BillysMyBunny · 18/11/2020 23:07

5 hours isn’t an unreasonable time to go without texting someone and it’s easy to get caught up in other things and not manage to write a text. I’ve got depression and sometimes if I’m having a bad day I definitely find constant texts/ messages draining and ignore them from people until I’m feeling more up to replying. It’s not like he’s going AWOL for days, he’s entitled to a few hours where he doesn’t reply and he doesn’t need to account for his whereabouts and tell you he’s going to a bed etc beforehand. Sorry but I think your expectations are too high.

BlueThistles · 18/11/2020 23:15

Again.... it shouldn't be THIS bloody hard in the early days ... you cannot fix depression... walk away 🌺

Calyx72 · 18/11/2020 23:16

Depression and alcohol. I would run for the hills. You don't have the energy for his behaviour now. It won't improve. You deserve better Thanks

OrigamiOwl · 19/11/2020 00:02

Dropping in and dropping out seems very common with OLD. It's a turn off for me... It takes seconds to send a text, to stop the other person worrying either something has happened or they've done something wrong. It's too much like dancing to the droppee's tune.

Newuser991 · 19/11/2020 07:31

I wouldn't count 5 hours in one day as dropping off though.

If someone can't last 5 hours without worrying about hearing from someone then that is matter for them.

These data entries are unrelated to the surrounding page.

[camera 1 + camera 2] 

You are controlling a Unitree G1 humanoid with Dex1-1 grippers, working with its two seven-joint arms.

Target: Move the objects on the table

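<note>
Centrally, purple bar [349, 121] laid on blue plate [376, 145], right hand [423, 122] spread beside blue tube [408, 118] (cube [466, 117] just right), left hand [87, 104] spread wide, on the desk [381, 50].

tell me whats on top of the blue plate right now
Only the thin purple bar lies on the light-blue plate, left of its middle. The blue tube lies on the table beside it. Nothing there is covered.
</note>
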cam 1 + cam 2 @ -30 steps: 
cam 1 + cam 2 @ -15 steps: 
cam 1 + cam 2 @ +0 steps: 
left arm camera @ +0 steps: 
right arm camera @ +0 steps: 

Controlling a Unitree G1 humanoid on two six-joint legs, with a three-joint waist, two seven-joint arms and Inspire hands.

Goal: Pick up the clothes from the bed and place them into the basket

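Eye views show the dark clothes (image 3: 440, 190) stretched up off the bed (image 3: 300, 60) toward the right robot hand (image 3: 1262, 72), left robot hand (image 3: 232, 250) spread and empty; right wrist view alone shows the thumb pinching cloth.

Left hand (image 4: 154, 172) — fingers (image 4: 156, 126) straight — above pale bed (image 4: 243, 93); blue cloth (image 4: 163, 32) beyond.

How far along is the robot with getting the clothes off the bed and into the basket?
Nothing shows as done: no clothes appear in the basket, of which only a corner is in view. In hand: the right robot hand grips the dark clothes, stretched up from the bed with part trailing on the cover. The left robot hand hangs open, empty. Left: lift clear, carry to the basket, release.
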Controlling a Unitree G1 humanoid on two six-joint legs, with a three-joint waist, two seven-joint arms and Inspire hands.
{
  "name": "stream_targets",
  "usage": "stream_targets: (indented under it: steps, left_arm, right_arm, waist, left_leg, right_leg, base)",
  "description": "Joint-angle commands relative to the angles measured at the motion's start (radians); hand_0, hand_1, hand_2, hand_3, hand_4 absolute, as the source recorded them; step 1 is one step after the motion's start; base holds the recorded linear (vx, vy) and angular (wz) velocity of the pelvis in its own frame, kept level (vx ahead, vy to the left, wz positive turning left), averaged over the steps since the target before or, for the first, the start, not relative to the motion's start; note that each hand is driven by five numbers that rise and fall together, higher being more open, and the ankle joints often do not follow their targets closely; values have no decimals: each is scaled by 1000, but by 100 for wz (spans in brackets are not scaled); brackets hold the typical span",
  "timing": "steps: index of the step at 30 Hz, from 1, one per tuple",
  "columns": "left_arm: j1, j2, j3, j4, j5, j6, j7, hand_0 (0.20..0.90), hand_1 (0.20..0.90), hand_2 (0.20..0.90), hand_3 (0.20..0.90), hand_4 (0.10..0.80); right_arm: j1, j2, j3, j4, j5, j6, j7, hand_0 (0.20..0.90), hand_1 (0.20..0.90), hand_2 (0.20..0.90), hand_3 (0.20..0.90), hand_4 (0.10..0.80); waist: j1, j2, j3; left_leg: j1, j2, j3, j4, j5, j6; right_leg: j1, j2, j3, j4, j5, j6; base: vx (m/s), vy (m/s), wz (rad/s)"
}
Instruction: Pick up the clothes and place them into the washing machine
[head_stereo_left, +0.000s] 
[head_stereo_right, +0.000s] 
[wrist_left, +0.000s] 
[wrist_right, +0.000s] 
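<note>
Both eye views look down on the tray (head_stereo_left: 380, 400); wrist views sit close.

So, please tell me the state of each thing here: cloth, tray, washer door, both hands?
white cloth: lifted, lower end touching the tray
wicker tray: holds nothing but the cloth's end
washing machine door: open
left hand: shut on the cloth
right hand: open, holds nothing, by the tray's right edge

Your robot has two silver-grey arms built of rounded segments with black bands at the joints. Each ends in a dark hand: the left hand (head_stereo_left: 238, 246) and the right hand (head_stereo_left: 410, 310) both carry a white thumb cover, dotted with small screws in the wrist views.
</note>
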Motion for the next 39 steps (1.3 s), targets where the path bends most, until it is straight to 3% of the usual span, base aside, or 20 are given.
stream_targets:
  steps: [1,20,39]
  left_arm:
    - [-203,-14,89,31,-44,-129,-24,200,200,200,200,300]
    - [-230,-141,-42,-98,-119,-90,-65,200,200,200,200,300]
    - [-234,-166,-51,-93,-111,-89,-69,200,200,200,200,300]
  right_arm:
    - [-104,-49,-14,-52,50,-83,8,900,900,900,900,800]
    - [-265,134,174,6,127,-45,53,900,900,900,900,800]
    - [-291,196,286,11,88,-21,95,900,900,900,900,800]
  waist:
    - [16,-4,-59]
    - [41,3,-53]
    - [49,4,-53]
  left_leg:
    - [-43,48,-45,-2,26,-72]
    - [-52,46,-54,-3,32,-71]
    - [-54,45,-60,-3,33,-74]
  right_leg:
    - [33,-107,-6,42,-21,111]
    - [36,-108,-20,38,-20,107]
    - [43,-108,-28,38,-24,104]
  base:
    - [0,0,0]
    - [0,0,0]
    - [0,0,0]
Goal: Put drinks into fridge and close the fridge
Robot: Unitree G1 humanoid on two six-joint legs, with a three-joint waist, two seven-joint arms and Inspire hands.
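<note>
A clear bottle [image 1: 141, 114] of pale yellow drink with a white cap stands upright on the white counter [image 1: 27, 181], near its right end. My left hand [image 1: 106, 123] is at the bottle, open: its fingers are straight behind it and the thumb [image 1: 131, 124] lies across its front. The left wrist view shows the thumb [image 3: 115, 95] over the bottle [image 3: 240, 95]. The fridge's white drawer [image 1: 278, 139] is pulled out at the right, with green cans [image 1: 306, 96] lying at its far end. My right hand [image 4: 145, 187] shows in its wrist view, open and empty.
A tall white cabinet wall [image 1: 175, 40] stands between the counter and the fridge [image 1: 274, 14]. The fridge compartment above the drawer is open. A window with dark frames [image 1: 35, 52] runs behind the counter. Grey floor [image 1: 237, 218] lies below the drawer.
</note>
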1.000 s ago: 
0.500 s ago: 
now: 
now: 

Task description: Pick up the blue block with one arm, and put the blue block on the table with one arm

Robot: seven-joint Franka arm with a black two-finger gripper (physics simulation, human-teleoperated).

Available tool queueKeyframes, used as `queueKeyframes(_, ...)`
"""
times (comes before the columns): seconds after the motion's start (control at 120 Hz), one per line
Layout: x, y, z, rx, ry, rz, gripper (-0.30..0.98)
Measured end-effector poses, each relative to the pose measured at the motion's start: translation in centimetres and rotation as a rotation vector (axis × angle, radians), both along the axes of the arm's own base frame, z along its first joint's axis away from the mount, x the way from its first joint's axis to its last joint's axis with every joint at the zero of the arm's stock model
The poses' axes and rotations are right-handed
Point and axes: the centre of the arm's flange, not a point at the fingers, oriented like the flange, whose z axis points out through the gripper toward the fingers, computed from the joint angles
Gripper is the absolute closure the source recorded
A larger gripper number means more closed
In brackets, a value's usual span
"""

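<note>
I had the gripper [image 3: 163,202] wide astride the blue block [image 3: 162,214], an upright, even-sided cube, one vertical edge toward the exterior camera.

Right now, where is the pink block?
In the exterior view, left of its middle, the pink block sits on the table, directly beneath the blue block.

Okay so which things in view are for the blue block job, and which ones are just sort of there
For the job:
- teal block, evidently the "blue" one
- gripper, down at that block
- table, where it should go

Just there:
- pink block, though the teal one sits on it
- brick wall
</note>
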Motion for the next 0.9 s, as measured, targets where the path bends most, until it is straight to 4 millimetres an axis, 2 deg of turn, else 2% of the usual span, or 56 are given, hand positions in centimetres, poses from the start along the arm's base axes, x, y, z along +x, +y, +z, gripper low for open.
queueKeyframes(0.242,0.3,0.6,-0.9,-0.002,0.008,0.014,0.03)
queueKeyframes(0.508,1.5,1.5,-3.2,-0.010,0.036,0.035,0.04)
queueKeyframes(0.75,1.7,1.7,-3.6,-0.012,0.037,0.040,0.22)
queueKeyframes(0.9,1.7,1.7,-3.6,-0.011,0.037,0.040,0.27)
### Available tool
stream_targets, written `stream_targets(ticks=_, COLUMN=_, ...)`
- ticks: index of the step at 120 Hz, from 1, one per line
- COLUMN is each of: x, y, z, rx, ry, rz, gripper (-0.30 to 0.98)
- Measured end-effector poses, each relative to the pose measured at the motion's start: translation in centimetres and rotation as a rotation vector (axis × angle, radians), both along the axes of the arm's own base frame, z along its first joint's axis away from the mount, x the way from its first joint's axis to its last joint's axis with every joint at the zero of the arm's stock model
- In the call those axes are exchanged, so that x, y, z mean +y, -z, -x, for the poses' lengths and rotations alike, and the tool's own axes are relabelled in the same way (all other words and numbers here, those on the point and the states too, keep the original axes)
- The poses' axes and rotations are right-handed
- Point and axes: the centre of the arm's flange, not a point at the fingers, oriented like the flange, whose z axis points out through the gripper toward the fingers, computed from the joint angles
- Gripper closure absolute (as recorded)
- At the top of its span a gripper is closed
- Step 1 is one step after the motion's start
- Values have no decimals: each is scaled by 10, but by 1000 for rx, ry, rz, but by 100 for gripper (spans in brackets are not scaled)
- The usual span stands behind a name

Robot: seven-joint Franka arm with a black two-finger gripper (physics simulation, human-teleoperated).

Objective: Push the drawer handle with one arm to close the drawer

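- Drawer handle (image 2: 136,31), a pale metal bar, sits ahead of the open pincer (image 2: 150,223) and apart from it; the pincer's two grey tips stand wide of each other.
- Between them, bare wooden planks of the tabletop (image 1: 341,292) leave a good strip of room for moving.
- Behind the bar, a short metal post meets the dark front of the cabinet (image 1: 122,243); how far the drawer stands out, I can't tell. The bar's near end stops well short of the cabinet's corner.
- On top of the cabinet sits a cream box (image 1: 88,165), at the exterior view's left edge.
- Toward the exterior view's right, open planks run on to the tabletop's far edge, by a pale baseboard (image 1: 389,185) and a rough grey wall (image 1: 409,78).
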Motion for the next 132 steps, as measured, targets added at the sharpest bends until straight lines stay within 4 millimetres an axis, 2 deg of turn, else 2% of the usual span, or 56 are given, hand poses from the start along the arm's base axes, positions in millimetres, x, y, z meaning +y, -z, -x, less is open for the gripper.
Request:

I would start to worry after about 2 days

BlueThistles · 19/11/2020 07:41

Im not sure the 5 hours is the issue.... its the 'depression/alcohol' that would be my concern 🌺

Newuser991 · 19/11/2020 07:56

@BlueThistles

Im not sure the 5 hours is the issue.... its the 'depression/alcohol' that would be my concern 🌺
Absolutely. I'm currently entangled with someone with those issues but that's something I cannot be arsed to make a thread about as I already know what the replies will be.
EveryDayIsADuvetDay · 19/11/2020 08:05

sounds a bit claustrophobic if you're this desperate to know his whereabouts every hour of the day after a couple of months of knowing him, or for you to be assessing "out of character".
I'd be walking away if I was him.
TBH, your behaviour is not my idea of giving someone "tons of space" - it sounds quite needy.

user1493494961 · 19/11/2020 08:11

I agree with pp, the 'depression/alcohol' would also be my concern. It sounds like hard work further down the line.

EveryDayIsADuvetDay · 19/11/2020 08:15

Also, if someone had posted the reverse on here, new relationship, BF calling/stalking on FB to check whereabouts if out of touch for more than a couple of hours, texting to check up every morning - I think a lot of posters would be saying red flag, huge control issues.